There’s a news story that no one is talking about. You won’t read it in the papers, you won’t hear it discussed on the radio or debated on Newsnight. And this is not due to the fact that no one will publish anything this week that’s not about Scotland. You won’t see it because it’s good news.

The story is simply this: the Work Programme, the largest back to work programme in the UK, is working.

The latest performance statistics published by ERSA, show that almost 600,000 people (or 595,026 to be exact) have now found at least some work through the Work Programme since it began in 2011. To put that in context, that’s three times the population of York or 30 times the capacity of the 02 Arena. Of this 600,000 figure, 330,000 have so far achieved long term work, meaning they have been in employment long enough to qualify for inclusion in official government statistics. That’s good news for those jobseekers and their families, for employers and for the public purse.
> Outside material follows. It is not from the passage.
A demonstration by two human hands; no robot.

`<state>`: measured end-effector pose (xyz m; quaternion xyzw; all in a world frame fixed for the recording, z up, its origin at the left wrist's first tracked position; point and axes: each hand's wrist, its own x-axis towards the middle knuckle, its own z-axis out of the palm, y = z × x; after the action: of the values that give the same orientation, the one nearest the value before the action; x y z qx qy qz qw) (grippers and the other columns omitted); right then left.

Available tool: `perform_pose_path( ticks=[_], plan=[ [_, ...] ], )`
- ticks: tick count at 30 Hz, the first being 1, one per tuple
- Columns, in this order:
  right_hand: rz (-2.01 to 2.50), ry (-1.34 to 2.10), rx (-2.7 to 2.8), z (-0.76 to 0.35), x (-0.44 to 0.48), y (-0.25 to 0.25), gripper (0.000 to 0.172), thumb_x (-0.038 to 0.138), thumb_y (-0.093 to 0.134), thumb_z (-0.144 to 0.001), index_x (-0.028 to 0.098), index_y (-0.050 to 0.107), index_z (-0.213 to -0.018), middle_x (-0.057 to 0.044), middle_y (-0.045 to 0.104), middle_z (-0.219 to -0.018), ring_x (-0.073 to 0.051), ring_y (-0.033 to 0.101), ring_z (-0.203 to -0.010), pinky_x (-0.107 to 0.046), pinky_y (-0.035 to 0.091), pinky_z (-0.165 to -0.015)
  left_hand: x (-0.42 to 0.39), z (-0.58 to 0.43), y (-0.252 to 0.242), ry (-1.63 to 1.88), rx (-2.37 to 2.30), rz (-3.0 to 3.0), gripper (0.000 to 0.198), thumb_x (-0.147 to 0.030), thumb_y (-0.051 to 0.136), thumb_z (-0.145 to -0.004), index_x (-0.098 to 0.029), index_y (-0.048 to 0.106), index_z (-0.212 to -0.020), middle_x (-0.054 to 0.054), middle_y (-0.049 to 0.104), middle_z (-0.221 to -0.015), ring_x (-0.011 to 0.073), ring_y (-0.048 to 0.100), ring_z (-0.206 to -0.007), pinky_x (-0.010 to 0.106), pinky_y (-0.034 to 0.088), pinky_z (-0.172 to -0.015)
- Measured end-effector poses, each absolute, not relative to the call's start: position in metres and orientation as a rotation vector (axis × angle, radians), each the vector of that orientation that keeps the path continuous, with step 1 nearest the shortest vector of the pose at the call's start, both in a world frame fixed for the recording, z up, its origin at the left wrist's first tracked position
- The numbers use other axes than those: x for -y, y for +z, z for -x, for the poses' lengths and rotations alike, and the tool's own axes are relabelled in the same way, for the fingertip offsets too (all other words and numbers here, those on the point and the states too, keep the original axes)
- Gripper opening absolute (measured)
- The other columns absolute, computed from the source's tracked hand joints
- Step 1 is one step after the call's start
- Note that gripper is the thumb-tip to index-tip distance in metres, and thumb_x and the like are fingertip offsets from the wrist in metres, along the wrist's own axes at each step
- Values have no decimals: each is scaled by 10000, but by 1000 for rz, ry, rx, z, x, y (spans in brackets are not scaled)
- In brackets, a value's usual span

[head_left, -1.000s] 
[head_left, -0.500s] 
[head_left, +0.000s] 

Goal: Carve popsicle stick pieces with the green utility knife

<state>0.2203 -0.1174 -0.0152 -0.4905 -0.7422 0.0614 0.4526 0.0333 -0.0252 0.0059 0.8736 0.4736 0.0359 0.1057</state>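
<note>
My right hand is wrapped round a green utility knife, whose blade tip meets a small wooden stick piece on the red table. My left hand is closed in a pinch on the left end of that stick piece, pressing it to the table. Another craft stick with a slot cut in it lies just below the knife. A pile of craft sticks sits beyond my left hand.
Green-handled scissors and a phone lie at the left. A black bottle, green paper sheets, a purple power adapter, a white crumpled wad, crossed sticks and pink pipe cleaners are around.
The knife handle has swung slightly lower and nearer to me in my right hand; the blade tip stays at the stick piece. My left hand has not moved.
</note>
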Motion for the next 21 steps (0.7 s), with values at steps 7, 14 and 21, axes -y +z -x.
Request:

If we dig a little deeper we can see the impact of the programme across different groups in society. Young people are doing best on the Work Programme, with 151,000 young people having started work up to June 2014. The latest labour market statistics highlight the impact that this is having on youth unemployment numbers, with fewer young people now claiming JSA than just before the recession. Unemployment among the young has fallen for a staggering 33 months in a row.

For those on Employment and Support Allowance (those who previously would have been on Incapacity Benefit) the direction of travel is also good. According to government statistics around 10% of those participants who have been on the scheme for at least a year have been in work for at least three months so far – a figure that’s set to grow. To many eyes, 10 percent might look low. However, many people on ESA have been out of work many years and have significant health conditions and performance is actually above government expectations for this group.
These are big figures that tell a very personal story for people across the country. Moving into work for someone who has been unemployed for a long time or has never had employment can be life changing. There are the obvious changes, such as in household income. Then there are the less tangible, but no less important changes, such as renewed confidence in oneself, an opportunity to meet new people and learn new things.

As Chris Mowatt one of our shortlisted nominees, for the ERSA Significant Achievement of the Year Award said: “It was such a relief to get a job… The biggest thing for me is to be a good role model for my kids. I’m so proud that I can now pay for the things my children need and take them on outings.”

Now, the Work Programme isn’t perfect. We all know it got off to a slow start primarily because the economy nosedived at the time of it starting. We also know that there are some issues that need fixing in the next round of employment programmes. However, employment support does change lives and does benefit the country.

Earlier this year European Economics published a report, commissioned by ERSA, looking at ‘The Economic Impact of the Work Programme’. The report used different economic models to try and work out how many people would have found work if the Work Programme didn’t exist and therefore to calculate how many people who have found work on the programme, would otherwise now be unemployed. The report calculated the value added to the economy of this ‘extra’ group of people being in employment, over their lifetime, and put the figure at £18 billion.

This seems worth a big headline, something well worth applauding. This is the story of a successful service having a big impact on hundreds of thousands of individual lives and on the country as whole. This seems to me to be a story worth writing about.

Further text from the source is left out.